- **EXERCISE INSTRUCTIONS**: What you give back should be exactly the opening lines of the data, ending with the line that contains "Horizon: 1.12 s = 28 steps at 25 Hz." and including it.

- **EXTRACTED ENTRIES**:
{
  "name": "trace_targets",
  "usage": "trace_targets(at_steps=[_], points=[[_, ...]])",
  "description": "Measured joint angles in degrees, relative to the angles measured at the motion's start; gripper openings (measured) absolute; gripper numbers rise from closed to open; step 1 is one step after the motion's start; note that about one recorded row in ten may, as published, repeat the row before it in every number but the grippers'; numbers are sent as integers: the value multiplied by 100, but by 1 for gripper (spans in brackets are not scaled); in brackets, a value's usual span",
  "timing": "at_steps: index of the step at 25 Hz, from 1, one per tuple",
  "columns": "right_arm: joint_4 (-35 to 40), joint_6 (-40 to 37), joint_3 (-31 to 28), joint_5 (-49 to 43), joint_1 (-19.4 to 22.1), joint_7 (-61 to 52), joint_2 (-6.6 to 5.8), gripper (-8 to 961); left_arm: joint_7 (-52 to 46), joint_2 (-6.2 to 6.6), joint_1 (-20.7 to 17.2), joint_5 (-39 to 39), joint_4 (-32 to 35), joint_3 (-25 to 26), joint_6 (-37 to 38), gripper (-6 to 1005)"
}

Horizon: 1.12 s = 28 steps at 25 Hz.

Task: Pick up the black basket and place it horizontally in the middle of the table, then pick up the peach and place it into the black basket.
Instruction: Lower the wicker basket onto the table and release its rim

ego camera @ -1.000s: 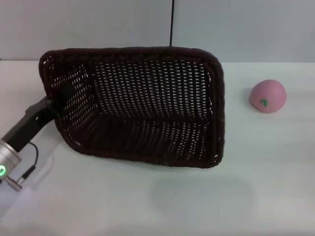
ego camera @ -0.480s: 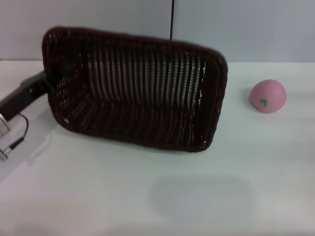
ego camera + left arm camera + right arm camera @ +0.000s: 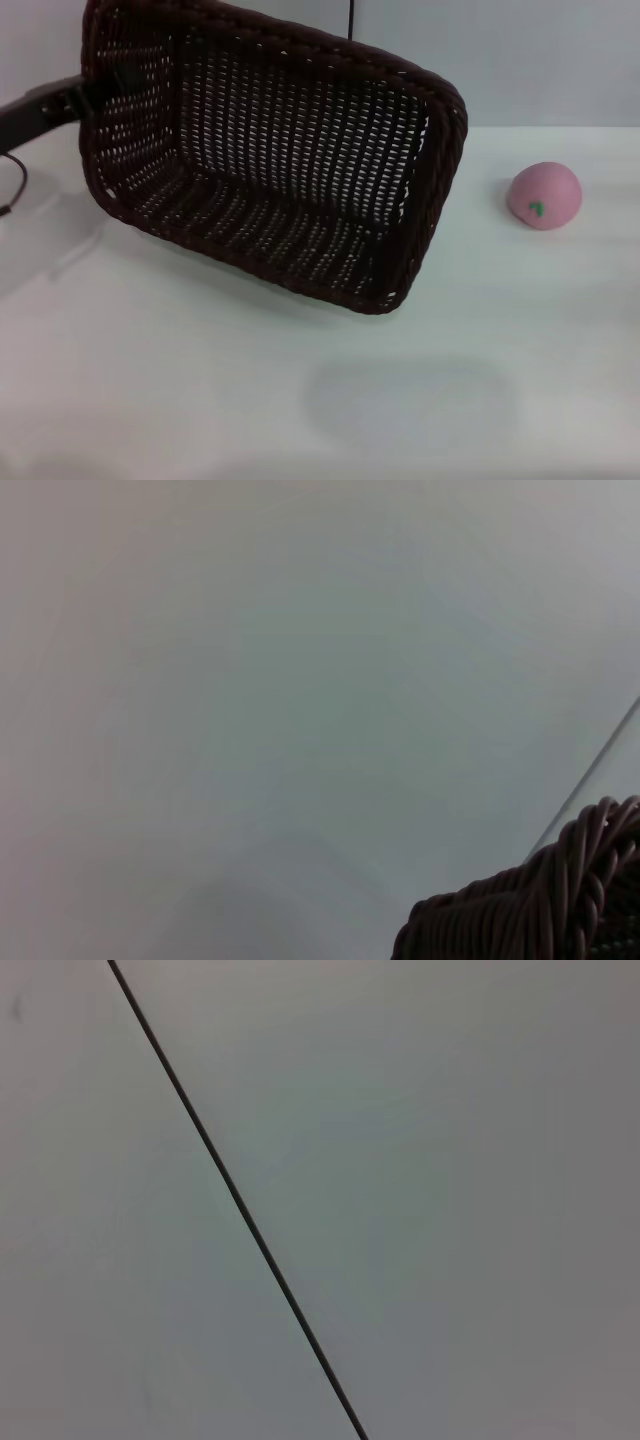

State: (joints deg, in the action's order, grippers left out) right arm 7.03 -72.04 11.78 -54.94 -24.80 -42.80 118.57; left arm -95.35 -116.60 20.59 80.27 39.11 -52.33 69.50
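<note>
Black basket (image 3: 270, 160): large dark woven wicker piece with braided rim and see-through lattice sides, held clear of the table (image 3: 300, 400) and tilted, its open mouth turned toward the head camera so the inner floor and walls show; its left end sits higher than its right, and the lowest rim corner hangs just above the white surface near the middle. A soft shadow lies on the tabletop below and in front of it. Left gripper (image 3: 90, 95): reaches in from the left edge of the head view on a dark arm and meets the basket's left short wall at the rim, clamped on that wall (the fingertips themselves are hidden by the weave). The left wrist view shows only a stretch of the same braided rim (image 3: 540, 900) in one corner against a pale plain background. Peach (image 3: 544, 195): small round pink toy with a green leaf mark, resting on the table well apart from the basket, to its right. Right gripper: not seen in any view; the right wrist view shows only a pale surface crossed by a thin dark line.
</note>
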Motion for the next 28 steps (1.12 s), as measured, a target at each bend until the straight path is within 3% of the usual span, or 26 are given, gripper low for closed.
trace_targets(at_steps=[1,4,6,11,22,24,26,28], points=[[0,20,0,0,-3,0,0,742,-963,88,24,691,707,5,-44,186],[0,56,1,0,-12,0,-1,742,-1320,107,37,991,989,8,-68,187],[0,67,1,0,-18,0,-1,742,-2654,120,90,2166,2054,5,-74,188],[0,68,0,0,-10,0,-1,742,-3535,47,195,3241,2733,-8,76,191],[0,98,0,0,14,0,8,742,-4941,103,374,3883,2934,236,802,196],[0,108,0,0,9,0,6,742,-5102,37,324,3896,3008,298,857,197],[0,119,12,0,-1,0,9,742,-5148,-118,140,3869,3093,353,722,198],[0,131,25,0,-8,0,9,742,-5140,-158,61,3798,3060,363,619,199]])
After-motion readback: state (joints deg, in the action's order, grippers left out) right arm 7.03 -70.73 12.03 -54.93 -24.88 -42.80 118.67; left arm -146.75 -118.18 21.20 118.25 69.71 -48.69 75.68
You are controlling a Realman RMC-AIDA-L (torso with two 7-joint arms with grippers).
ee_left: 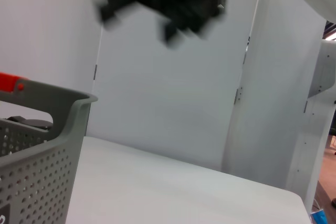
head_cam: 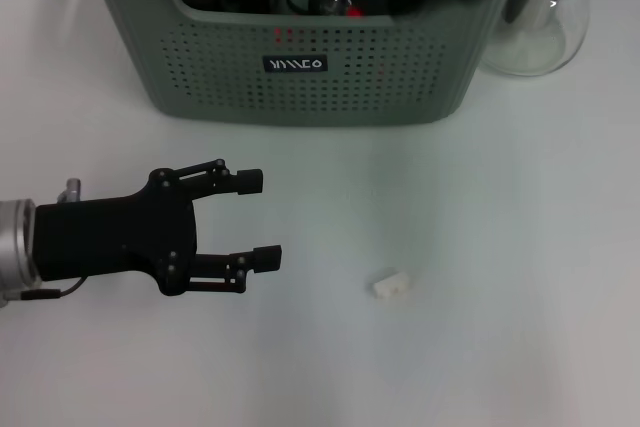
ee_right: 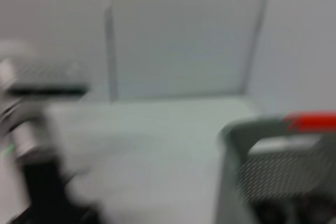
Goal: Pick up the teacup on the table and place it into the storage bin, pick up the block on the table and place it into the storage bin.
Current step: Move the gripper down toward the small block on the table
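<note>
Storage bin (head_cam: 300,57) at upper centre of head view on white table (head_cam: 520,247): grey-green, perforated, dark items inside. Left end effector (head_cam: 256,219) at lower left, released, holding nothing. Right end effector seen only as blur in left wrist view; state cannot tell. Block (head_cam: 394,286) lower centre: small, white, lying well apart from left end effector. Advisable: centre fingers astride block before clenching.
</note>
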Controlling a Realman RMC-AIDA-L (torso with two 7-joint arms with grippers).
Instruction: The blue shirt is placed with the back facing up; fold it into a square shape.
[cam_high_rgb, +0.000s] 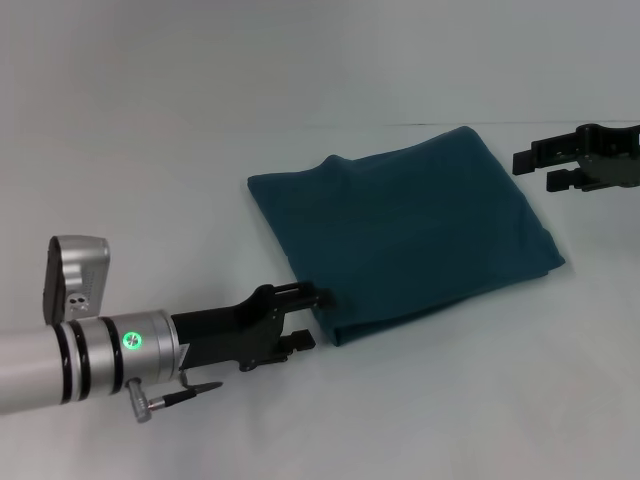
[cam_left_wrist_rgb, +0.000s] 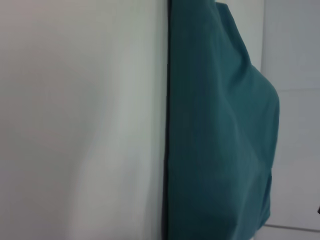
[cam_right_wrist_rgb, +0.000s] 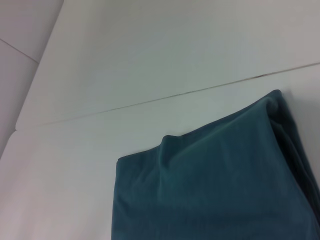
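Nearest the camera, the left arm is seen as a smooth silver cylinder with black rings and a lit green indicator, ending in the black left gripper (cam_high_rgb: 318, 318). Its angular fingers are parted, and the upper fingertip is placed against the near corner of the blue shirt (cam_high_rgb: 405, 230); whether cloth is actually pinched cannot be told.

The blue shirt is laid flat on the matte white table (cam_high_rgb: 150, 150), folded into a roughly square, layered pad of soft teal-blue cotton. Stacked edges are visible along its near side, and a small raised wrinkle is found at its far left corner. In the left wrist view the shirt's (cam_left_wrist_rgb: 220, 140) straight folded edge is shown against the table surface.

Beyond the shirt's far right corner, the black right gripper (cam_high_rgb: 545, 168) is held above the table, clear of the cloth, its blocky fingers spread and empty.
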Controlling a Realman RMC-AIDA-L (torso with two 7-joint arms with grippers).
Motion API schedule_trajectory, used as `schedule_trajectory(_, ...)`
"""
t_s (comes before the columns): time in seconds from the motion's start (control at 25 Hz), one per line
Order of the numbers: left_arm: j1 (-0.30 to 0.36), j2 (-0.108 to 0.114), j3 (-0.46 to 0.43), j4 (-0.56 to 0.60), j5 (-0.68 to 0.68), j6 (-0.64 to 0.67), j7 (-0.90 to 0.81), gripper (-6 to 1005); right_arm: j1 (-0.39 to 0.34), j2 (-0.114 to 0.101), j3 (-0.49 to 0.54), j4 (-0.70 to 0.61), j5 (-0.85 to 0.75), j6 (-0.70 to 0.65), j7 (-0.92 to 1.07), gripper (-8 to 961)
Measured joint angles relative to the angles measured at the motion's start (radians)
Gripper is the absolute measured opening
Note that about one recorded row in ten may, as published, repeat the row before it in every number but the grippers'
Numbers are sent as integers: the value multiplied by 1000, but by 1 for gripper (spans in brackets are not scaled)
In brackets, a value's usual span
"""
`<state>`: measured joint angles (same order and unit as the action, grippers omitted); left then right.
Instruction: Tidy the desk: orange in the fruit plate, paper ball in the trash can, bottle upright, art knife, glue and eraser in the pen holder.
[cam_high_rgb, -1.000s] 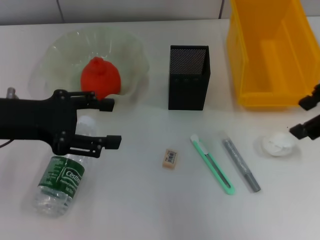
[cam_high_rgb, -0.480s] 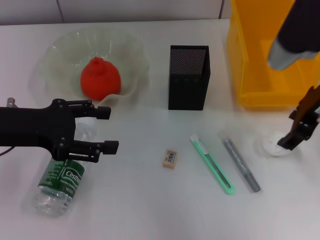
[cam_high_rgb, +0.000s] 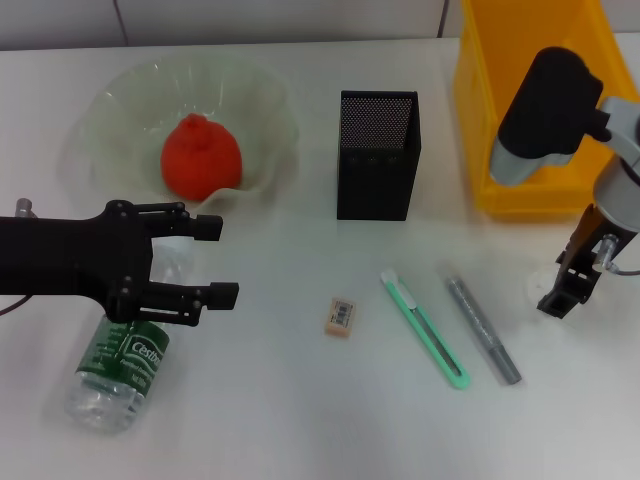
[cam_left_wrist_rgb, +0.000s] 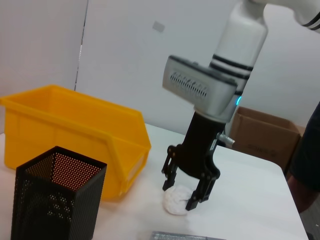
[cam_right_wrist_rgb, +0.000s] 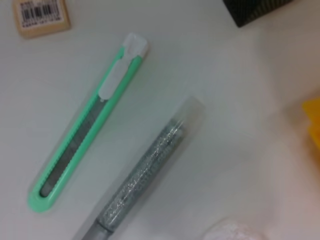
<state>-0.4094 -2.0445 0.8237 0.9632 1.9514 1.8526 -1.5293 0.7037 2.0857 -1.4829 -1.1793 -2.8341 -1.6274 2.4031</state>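
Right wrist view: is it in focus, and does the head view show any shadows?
Right wrist view: the green art knife and the glue stick look soft. Head view: sharper, with only faint shadows beside the pen holder.

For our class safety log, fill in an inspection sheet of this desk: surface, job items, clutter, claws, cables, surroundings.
Surface: white desk.
Job items: orange in fruit plate; bottle lying down; eraser, art knife, glue beside pen holder; paper ball outside yellow trash can.
Clutter: nothing seen.
Claws: left claw open above the bottle; right claw open around the paper ball.
Cables: nothing seen.
Surroundings: cardboard box behind the desk.
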Motion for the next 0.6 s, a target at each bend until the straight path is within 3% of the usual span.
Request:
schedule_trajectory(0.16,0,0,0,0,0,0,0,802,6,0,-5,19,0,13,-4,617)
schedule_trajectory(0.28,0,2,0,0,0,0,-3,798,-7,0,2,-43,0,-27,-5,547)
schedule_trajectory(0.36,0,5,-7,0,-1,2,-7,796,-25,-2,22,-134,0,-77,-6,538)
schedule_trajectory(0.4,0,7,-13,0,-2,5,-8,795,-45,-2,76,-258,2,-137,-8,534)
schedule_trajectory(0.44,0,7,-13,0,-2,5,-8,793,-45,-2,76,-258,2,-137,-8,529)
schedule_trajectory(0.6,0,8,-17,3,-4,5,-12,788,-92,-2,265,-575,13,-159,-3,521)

- **TASK RESULT**:
{
  "name": "trace_targets",
  "usage": "trace_targets(at_steps=[_], points=[[_, ...]])",
  "description": "Measured joint angles in degrees, relative to the angles measured at the motion's start; gripper openings (measured) absolute; gripper numbers rise from closed to open; step 1 is one step after the motion's start; note that about one recorded row in ten may, as published, repeat the row before it in every number but the grippers'; numbers are sent as integers: the value multiplied by 100, but by 1 for gripper (spans in brackets are not scaled); in brackets, a value's usual span",
  "timing": "at_steps: index of the step at 25 Hz, from 1, one per tuple",
  "columns": "right_arm: joint_4 (-35 to 40), joint_6 (-40 to 37), joint_3 (-31 to 28), joint_5 (-49 to 43), joint_1 (-19.4 to 22.1), joint_7 (-61 to 52), joint_2 (-6.6 to 5.8), gripper (-8 to 961); left_arm: joint_7 (-52 to 46), joint_2 (-6.2 to 6.6), joint_1 (-20.7 to 17.2), joint_5 (-39 to 39), joint_4 (-32 to 35), joint_3 (-25 to 26), joint_6 (-37 to 38), gripper (-6 to 1005)"
}

Horizon: 1.12 s = 28 steps at 25 Hz.

The exercise calls for nothing more than this answer.